**Task requirements:** Exactly as given, repeat all of the entries.

(Data for review Opens)

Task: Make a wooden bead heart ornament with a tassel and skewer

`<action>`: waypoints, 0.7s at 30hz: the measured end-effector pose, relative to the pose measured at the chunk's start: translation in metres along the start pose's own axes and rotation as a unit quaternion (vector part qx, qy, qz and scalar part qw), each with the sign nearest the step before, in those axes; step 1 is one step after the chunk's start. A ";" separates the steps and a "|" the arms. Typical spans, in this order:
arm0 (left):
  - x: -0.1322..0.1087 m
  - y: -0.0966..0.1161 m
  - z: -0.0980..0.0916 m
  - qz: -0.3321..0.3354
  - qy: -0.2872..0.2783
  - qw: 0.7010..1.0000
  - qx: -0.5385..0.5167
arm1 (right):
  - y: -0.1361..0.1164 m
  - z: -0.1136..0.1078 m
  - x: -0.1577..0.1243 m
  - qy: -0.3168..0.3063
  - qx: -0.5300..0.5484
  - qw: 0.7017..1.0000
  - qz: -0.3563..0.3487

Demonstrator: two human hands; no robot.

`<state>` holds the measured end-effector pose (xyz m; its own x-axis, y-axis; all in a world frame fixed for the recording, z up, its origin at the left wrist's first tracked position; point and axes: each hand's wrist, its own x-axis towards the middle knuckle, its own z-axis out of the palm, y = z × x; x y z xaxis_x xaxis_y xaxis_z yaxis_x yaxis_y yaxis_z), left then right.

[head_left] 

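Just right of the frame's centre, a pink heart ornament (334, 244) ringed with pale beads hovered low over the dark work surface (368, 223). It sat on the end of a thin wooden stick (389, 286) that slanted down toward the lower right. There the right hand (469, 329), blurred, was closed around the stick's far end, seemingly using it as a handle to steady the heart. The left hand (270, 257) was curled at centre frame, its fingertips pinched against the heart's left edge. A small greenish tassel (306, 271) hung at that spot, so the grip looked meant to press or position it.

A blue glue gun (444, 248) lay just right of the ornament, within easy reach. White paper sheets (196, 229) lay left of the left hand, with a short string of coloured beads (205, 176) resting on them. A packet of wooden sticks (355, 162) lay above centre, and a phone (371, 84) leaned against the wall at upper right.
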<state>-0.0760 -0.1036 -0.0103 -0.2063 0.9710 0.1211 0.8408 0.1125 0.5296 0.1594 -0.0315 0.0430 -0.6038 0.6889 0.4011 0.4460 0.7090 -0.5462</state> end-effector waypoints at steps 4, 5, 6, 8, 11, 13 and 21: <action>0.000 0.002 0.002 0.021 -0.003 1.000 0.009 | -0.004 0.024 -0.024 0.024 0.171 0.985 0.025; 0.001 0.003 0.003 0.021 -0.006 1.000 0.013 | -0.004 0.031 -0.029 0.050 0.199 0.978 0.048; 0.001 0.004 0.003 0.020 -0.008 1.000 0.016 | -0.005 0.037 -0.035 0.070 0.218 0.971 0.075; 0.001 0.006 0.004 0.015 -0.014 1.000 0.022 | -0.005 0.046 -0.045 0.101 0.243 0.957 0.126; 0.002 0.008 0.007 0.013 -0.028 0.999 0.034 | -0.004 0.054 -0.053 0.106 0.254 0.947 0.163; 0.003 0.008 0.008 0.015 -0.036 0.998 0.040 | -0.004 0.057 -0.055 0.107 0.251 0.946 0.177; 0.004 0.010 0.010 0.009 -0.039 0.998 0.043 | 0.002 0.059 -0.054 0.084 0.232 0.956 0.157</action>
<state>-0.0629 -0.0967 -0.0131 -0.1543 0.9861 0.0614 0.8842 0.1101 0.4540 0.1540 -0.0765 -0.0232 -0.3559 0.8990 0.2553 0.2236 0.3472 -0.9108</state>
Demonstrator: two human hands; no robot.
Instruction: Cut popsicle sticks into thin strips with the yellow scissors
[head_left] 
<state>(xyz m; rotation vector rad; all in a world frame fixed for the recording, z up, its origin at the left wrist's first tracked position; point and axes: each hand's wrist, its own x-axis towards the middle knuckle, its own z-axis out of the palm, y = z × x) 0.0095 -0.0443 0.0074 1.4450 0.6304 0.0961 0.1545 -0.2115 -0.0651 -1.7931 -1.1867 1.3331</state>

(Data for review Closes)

**Answer section:**
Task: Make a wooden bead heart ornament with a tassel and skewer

`<action>`: waypoints, 0.7s at 30hz: the measured end-effector pose, relative to the pose measured at the chunk's start: translation in metres along the start pose's own axes and rotation as a unit quaternion (vector part qx, qy, qz and scalar part qw), each with the sign nearest the step before, in those axes; step 1 is one step after the chunk's start. A ";" separates the steps and a "|" the arms. Typical spans, in this order:
arm0 (left):
  - x: -0.1322..0.1087 m
  - y: -0.0966..0.1161 m
  - z: -0.0980..0.0916 m
  - qz: -0.3321..0.3354
  - qy: -0.2872..0.2783
  - qw: 0.7010..1.0000
  - qx: -0.5385..0.5167
arm1 (right):
  - y: -0.1361..0.1164 m
  - z: -0.1136..0.1078 m
  - x: -0.1577..0.1243 m
  - qy: -0.3168..0.3063
  - qx: -0.5300..0.5484
  - qw: 0.7017..1.0000
  - qz: -0.3563..0.3487

Demonstrator: two human hands; no robot.

`<state>` holds the measured end-effector pose (xyz m; its own x-axis, y-axis; all in a world frame fixed for the recording, z up, its origin at the left wrist's first tracked position; point and axes: each hand's wrist, its own x-axis towards the middle knuckle, its own z-axis out of the palm, y = z × x; x y z xaxis_x xaxis_y xaxis_z yaxis_x yaxis_y yaxis_z), left then right.

[head_left] 

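Just right of the frame's centre, a pink heart ornament (334, 244) ringed with pale beads hovered low over the dark work surface (368, 223). It sat on the end of a thin wooden stick (389, 286) that slanted down toward the lower right. There the right hand (469, 329), blurred, was closed around the stick's far end, seemingly using it as a handle to steady the heart. The left hand (270, 257) was curled at centre frame, its fingertips pinched against the heart's left edge. A small greenish tassel (306, 271) hung at that spot, so the grip looked meant to press or position it.

A blue glue gun (444, 248) lay just right of the ornament, within easy reach. White paper sheets (196, 229) lay left of the left hand, with a short string of coloured beads (205, 176) resting on them. A packet of wooden sticks (355, 162) lay above centre, and a phone (371, 84) leaned against the wall at upper right.
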<state>-0.0760 -0.1036 -0.0103 -0.2063 0.9710 0.1211 0.8408 0.1125 0.5296 0.1594 -0.0315 0.0430 -0.6038 0.6889 0.4011 0.4460 0.7090 -0.5462</state> end-effector waypoints at steps 4, 5, 6, 8, 11, 13 and 21: <action>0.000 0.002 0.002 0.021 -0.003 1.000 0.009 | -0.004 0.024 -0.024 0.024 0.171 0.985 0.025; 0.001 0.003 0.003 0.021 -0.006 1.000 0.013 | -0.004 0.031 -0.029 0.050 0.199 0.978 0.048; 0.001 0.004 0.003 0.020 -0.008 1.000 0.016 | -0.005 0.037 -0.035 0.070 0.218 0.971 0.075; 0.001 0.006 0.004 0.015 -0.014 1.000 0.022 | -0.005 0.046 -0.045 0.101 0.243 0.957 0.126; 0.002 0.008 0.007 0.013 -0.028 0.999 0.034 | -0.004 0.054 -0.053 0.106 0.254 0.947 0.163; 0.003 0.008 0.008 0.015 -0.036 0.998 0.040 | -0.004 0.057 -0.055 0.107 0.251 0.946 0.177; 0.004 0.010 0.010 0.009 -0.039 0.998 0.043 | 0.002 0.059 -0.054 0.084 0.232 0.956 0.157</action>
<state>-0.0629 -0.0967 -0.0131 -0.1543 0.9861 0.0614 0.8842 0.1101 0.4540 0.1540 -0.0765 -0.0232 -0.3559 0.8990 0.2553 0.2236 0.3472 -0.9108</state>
Demonstrator: two human hands; no robot.
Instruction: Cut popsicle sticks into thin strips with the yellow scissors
[head_left] 
<state>(xyz m; rotation vector rad; all in a world frame fixed for the recording, z up, its origin at the left wrist's first tracked position; point and axes: each hand's wrist, its own x-axis towards the middle knuckle, its own z-axis out of the palm, y = z × x) 0.0095 -0.0443 0.0074 1.4450 0.6304 0.0961 0.1545 -0.2115 -0.0651 -1.7931 -1.1867 1.3331</state>

For this exercise, the work is now complete.